Man verliert die Fähigkeit, zwischen der Realität und dem eigenen Empfinden zu
differenzieren.

Keine Strafe sondern ein Signal

Man sollte sich schämen, wenn man das Gefühl hat, dass es der Situation entsprechend angebracht ist, und nicht, weil jemand entschieden hat, dass man es jetzt verdient hätte, sich zu schämen. Scham ist keine Strafe sondern ein Signal, dass man eine Grenze überschritten hat, und man sollte dies nicht wegschieben, sondern ergründen, was die Scham ausgelöst hat. Es gilt, eine Balance zwischen lehrreicher, ,,verdienter‘‘ Scham zu finden und jener, die einen zurückhält, über sich hinauszuwachsen, ohne Scham kann keine Veränderung des Verhaltens entstehen.

Leider ist, sich zu schämen, immer noch ein Tabuthema unserer Gesellschaft, da wir davon ausgehen selbst verantwortlich für sie zu sein.

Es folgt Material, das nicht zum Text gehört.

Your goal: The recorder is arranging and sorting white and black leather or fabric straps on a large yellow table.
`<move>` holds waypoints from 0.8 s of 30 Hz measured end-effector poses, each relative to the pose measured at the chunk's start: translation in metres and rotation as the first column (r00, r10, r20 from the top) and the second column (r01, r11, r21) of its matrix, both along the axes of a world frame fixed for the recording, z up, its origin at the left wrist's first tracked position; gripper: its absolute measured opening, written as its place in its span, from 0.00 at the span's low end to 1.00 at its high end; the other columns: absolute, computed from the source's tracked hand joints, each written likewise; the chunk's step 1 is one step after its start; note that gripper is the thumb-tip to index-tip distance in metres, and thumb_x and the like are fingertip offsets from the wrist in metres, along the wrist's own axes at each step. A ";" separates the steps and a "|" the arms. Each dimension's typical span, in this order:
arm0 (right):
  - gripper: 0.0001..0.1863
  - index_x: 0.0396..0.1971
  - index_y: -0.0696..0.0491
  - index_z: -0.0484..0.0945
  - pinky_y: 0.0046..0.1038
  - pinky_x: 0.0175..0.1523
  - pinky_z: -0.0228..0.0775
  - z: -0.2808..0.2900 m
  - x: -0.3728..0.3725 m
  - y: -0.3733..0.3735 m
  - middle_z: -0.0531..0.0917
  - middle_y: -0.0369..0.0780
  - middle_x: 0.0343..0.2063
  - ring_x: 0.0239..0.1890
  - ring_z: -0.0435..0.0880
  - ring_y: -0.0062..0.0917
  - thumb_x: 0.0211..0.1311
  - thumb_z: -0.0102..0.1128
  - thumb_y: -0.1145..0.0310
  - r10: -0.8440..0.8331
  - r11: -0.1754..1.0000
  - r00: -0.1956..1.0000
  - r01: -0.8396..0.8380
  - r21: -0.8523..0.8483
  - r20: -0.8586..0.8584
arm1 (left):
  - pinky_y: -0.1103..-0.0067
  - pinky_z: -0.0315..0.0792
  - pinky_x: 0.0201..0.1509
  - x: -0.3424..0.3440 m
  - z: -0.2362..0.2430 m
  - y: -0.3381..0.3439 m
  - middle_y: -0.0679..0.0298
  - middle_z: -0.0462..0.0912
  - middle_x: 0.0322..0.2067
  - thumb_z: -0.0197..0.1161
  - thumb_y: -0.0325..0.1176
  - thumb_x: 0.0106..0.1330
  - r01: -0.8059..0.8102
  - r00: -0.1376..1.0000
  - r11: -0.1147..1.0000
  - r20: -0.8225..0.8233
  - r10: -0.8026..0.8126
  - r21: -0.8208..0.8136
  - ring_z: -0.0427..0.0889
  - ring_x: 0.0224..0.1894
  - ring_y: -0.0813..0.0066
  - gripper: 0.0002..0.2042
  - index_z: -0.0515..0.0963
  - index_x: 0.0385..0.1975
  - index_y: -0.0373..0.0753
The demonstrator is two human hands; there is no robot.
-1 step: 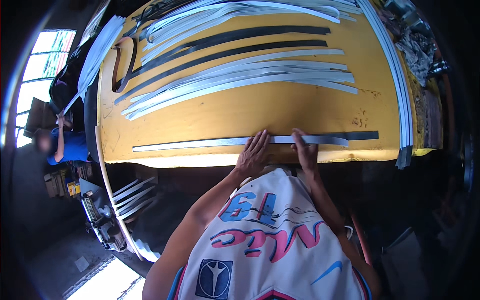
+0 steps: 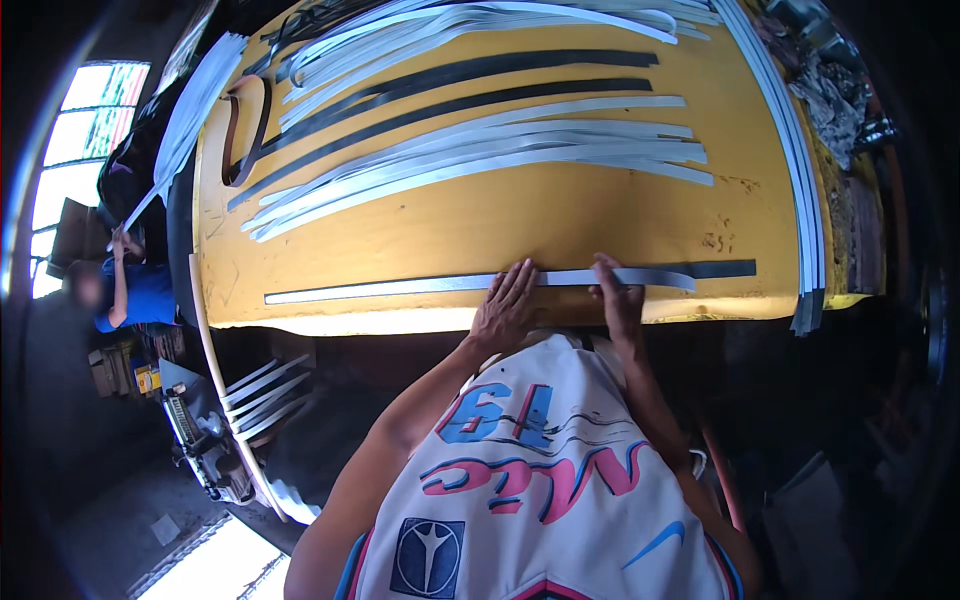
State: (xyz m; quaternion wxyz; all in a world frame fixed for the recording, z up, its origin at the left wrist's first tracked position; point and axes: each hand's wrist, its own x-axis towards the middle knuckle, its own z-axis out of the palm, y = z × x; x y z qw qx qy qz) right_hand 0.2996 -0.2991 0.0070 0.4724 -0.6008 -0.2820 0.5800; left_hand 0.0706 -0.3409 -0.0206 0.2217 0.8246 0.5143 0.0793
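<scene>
Your right hand (image 2: 622,302) has shifted toward 3 o'clock in the head view, fingers curled at the white strip (image 2: 566,279) (whether they pinch it, one cannot tell). Your left hand (image 2: 507,306), flat and grasping nothing, rests on that strip near the yellow table (image 2: 450,235)'s 6 o'clock edge.

Dim room, dark floor (image 2: 105,490). Bright window (image 2: 68,138), far left. Yellow-topped table (image 2: 450,232) across middle. Bright patch (image 2: 215,565) lower left. Right edge shadowy.
</scene>
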 end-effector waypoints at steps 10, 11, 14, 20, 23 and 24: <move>0.15 0.47 0.61 0.82 0.19 0.38 0.72 0.039 0.071 -0.001 0.82 0.32 0.30 0.30 0.77 0.13 0.69 0.65 0.65 -0.053 0.998 0.991 0.048 0.046 0.121 | 0.54 0.50 0.75 -0.008 -0.011 0.003 0.51 0.55 0.75 0.64 0.39 0.65 -0.040 0.999 0.999 0.030 0.039 0.023 0.55 0.76 0.51 0.35 0.62 0.72 0.38; 0.15 0.47 0.61 0.82 0.19 0.39 0.74 0.041 0.071 -0.001 0.82 0.32 0.30 0.31 0.78 0.13 0.69 0.66 0.65 -0.031 0.998 0.989 0.023 0.057 0.144 | 0.54 0.55 0.72 -0.007 -0.014 0.008 0.51 0.60 0.73 0.65 0.37 0.63 -0.074 0.992 0.994 0.110 0.065 0.076 0.60 0.73 0.51 0.31 0.67 0.68 0.38; 0.14 0.46 0.60 0.82 0.19 0.42 0.77 0.036 0.076 -0.004 0.83 0.33 0.33 0.33 0.81 0.14 0.68 0.67 0.66 0.023 0.999 0.981 -0.031 0.039 0.192 | 0.59 0.66 0.59 0.005 -0.011 0.028 0.54 0.76 0.60 0.69 0.32 0.58 -0.170 0.963 0.968 0.240 0.123 0.184 0.74 0.59 0.54 0.23 0.79 0.55 0.39; 0.12 0.43 0.59 0.83 0.19 0.42 0.77 0.037 0.079 -0.004 0.84 0.35 0.36 0.35 0.82 0.15 0.67 0.68 0.67 0.027 0.999 0.964 -0.035 0.025 0.265 | 0.66 0.70 0.49 0.009 -0.016 0.044 0.58 0.79 0.42 0.72 0.32 0.57 -0.127 0.889 0.971 0.457 0.020 0.204 0.77 0.44 0.57 0.17 0.82 0.48 0.42; 0.11 0.43 0.59 0.83 0.21 0.43 0.77 0.032 0.084 -0.005 0.84 0.36 0.36 0.36 0.82 0.17 0.66 0.68 0.68 0.059 0.998 0.944 -0.058 -0.012 0.323 | 0.65 0.71 0.48 0.009 -0.017 0.041 0.60 0.80 0.41 0.73 0.32 0.56 -0.145 0.892 0.973 0.449 0.049 0.182 0.78 0.44 0.58 0.15 0.84 0.44 0.43; 0.11 0.43 0.60 0.83 0.21 0.44 0.76 0.029 0.086 -0.005 0.84 0.36 0.36 0.37 0.83 0.17 0.65 0.69 0.69 0.096 0.995 0.918 -0.104 0.001 0.384 | 0.65 0.72 0.48 0.009 -0.018 0.041 0.60 0.80 0.39 0.74 0.31 0.54 -0.156 0.900 0.972 0.431 0.067 0.175 0.78 0.44 0.57 0.15 0.84 0.43 0.42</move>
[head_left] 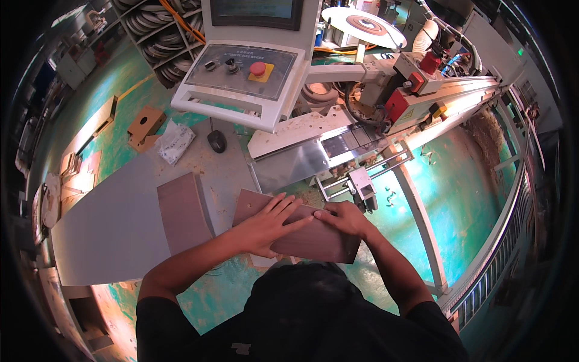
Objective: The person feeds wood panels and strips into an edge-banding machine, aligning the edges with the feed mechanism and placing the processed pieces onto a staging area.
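A brown rectangular wooden panel [322, 242] lies aslant before me, partly over the near edge of the grey worktable. My left hand [269, 224] rests flat on its upper face, fingers spread towards the far edge. At the panel's far right edge, my right hand [345, 218] has its fingers curled over the rim and the thumb on top. More brown panels [184, 214] lie on the table to the left, apart from the one under my hands.
The grey table [114, 223] holds a black mouse [216, 142] and a white plastic packet [175, 142]. Beyond stands an edge-banding machine with a control panel [241, 71], a red stop button [258, 69] and a metal infeed plate [295, 166]. A metal frame [422, 223] stands at the right.
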A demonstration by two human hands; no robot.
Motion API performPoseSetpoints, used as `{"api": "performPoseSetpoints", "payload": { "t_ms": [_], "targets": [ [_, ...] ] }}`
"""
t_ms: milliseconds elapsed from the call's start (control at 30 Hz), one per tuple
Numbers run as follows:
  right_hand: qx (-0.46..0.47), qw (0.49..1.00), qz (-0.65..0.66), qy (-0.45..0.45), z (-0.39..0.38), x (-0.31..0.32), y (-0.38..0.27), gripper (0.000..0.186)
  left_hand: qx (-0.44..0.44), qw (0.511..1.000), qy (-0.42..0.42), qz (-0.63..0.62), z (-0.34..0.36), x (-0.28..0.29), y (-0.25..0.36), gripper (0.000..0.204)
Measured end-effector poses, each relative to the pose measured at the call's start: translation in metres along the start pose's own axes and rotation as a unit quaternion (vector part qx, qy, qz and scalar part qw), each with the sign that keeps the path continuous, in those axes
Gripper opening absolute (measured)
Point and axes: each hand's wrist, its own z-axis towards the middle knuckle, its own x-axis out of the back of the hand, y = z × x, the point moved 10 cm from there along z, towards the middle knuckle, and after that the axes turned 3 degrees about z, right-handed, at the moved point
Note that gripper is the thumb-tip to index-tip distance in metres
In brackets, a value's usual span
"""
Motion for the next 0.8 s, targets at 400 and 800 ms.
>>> {"api": "performPoseSetpoints", "payload": {
  "t_ms": [400, 800],
  "targets": [
    [-0.175, 0.93, 0.141, 0.29, -0.002, 0.092, 0.202, 0.064, 0.482, 0.509, 0.137, -0.7, 0.136, -0.223, -0.079, 0.086],
    [-0.223, 0.926, 0.179, 0.247, 0.032, 0.13, 0.252, 0.064, 0.551, 0.505, 0.146, -0.649, 0.231, -0.254, -0.12, 0.086]
  ]
}}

Das ist auch oft der Fall und richtig so, denn Scham macht uns sensibel gegenüber unseren Mitmenschen; wir wissen intuitiv, wann wir uns einen verletzenden Kommentar verkneifen sollten oder wann wir den Blick abwenden sollten. Scham ist unvermeidlich, deshalb bleibt uns nur übrig, sie zu akzeptieren und sich jedes Mal zu fragen, ob es gerade sinnvoll ist, sich zu schämen, oder ob man dies nur tut, weil man das Gefühl hat, es wird von einem erwartet. Wenn man das Gefühl hat, nicht richtig zwischen der Realität und dem eigenen Empfinden urteilen zu können, kann man immer noch seine Mitmenschen fragen, wie sie die entsprechende Situation empfunden haben. Ich bin der Überzeugung, dass, indem wir uns unserem Beschämnis stellen, wir sehr viel aus ihm schöpfen und so uns auferlegte gesellschaftliche Normen und moralischen Werten durchbrechen können.